Problem requirements: Please tally the lines in the material below that contain the word "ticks", and give the count only.

Collected material:
•••••

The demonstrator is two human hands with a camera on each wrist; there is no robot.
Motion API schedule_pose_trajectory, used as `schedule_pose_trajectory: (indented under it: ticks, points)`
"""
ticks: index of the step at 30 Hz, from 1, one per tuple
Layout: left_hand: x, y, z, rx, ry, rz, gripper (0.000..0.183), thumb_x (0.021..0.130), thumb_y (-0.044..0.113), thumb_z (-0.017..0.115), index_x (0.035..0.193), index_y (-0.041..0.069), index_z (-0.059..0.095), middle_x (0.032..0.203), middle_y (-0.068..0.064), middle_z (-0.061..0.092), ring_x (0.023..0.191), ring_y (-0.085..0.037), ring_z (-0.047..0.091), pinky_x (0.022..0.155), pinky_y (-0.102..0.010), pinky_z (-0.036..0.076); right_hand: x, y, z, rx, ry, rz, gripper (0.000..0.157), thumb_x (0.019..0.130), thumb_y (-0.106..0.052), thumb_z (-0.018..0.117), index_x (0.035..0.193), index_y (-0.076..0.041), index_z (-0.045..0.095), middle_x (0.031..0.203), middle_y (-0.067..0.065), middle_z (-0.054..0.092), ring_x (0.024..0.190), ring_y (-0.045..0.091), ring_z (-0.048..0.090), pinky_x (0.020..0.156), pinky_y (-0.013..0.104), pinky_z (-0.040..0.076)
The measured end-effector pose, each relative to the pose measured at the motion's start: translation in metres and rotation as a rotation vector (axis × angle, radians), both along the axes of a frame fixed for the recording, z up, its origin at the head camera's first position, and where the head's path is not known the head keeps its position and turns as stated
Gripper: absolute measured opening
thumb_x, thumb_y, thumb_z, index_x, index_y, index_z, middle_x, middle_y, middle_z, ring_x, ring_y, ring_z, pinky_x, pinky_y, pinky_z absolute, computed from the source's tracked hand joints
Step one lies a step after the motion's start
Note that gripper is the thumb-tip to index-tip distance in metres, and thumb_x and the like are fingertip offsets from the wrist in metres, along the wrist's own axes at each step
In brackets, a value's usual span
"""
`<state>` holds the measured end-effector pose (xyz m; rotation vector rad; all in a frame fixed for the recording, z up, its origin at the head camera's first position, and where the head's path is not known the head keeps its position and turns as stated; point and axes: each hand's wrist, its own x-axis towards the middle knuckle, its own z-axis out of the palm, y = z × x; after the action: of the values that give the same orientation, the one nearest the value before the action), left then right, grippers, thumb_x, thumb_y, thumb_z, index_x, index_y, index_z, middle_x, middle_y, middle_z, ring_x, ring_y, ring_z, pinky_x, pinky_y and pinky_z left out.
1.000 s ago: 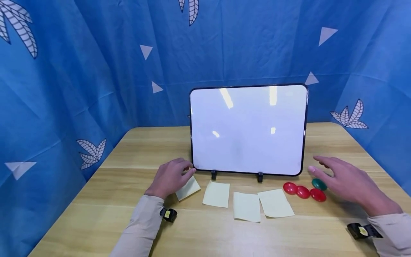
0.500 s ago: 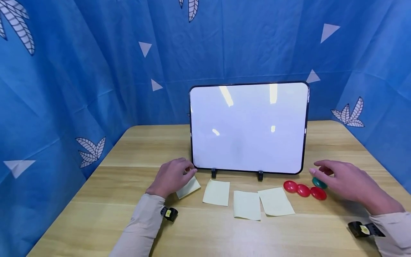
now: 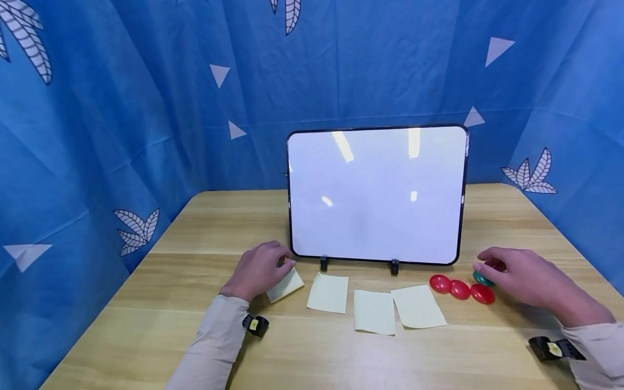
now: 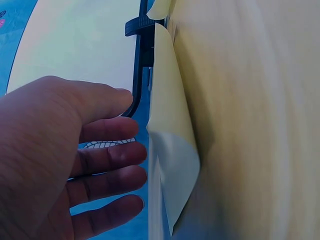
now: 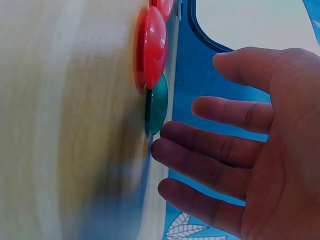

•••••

Answer to this exercise: 2